# WORK INSTRUCTIONS
How many lines in the data below include the word "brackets"? State the number alone.

# GIVEN MATERIAL
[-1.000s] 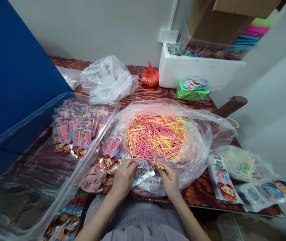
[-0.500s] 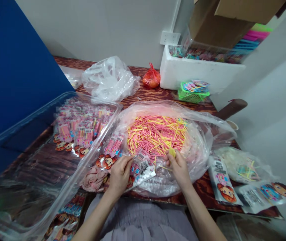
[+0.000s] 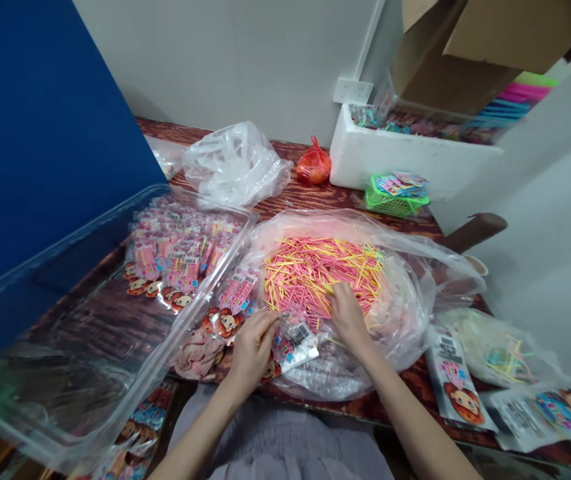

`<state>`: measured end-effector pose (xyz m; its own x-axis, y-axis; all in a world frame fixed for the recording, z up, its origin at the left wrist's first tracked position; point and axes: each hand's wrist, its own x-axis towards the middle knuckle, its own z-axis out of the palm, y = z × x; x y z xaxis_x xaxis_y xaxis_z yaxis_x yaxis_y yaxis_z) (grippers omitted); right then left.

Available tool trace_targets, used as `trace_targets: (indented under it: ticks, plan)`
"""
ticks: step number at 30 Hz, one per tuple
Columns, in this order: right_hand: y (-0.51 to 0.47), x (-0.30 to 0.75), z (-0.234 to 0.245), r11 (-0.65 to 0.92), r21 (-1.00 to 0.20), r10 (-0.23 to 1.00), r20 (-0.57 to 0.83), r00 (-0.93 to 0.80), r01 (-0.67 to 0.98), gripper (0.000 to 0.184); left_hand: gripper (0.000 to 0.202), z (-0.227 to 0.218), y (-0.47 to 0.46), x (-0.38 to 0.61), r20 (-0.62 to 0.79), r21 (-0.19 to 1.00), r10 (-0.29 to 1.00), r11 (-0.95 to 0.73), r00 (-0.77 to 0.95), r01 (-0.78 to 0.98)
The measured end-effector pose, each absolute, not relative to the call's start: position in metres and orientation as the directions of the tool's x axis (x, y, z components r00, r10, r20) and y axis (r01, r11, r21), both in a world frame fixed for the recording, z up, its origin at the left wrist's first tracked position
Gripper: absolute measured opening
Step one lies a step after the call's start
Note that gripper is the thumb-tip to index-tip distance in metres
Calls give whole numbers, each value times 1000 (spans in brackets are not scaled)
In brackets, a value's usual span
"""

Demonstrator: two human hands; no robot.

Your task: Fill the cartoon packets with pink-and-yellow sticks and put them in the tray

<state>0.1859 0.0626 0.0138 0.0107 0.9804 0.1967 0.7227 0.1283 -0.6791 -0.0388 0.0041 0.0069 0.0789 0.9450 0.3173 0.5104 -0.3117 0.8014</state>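
Note:
My left hand point(image 3: 254, 343) is closed in a pinch on the edge of a clear printed packet point(image 3: 301, 343) with a barcode. The packet lies over the near edge of an open plastic bag point(image 3: 405, 320). Inside that bag is a heap of thin pink and yellow sticks point(image 3: 315, 267). My right hand point(image 3: 349, 317) reaches over the near side of the heap, fingers closed, with a bit of yellow sticks point(image 3: 329, 289) showing at the fingertips. How many it holds is hidden. Filled packets point(image 3: 239, 290) lie just left of the bag.
A large clear tub point(image 3: 180, 320) on the left holds many filled packets point(image 3: 185, 247). A crumpled cloth point(image 3: 198, 355) lies beside it. Behind are a red bag of fruit point(image 3: 314, 167), a green basket point(image 3: 396, 203) and a white foam box point(image 3: 415, 153). Printed pouches point(image 3: 458, 380) lie right.
My right hand has moved from beside the packet up onto the stick heap, its yellow sticks now mostly hidden. The left hand still pinches the packet. The whole view has shifted slightly.

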Motion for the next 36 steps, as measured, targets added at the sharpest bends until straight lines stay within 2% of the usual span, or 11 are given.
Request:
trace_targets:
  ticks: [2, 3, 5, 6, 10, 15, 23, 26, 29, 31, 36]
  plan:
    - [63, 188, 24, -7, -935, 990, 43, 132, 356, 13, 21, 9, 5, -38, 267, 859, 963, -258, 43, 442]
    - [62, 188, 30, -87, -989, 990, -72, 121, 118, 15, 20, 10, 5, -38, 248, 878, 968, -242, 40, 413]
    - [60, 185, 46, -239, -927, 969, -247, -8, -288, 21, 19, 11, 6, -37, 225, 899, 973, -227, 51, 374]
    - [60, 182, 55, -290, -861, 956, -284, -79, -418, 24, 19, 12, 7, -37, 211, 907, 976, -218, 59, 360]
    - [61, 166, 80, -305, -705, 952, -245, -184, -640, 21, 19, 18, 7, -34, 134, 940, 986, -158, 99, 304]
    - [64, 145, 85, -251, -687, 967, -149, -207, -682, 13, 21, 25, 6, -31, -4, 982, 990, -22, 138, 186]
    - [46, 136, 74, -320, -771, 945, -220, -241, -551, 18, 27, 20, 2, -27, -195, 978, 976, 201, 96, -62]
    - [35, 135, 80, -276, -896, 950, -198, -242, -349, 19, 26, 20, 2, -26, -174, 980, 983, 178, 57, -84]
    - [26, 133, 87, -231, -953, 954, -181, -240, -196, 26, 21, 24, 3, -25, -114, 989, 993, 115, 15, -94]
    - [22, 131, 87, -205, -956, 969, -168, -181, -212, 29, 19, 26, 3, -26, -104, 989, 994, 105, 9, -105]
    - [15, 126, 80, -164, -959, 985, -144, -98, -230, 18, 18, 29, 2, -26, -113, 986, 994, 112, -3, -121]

# YOUR RESPONSE
2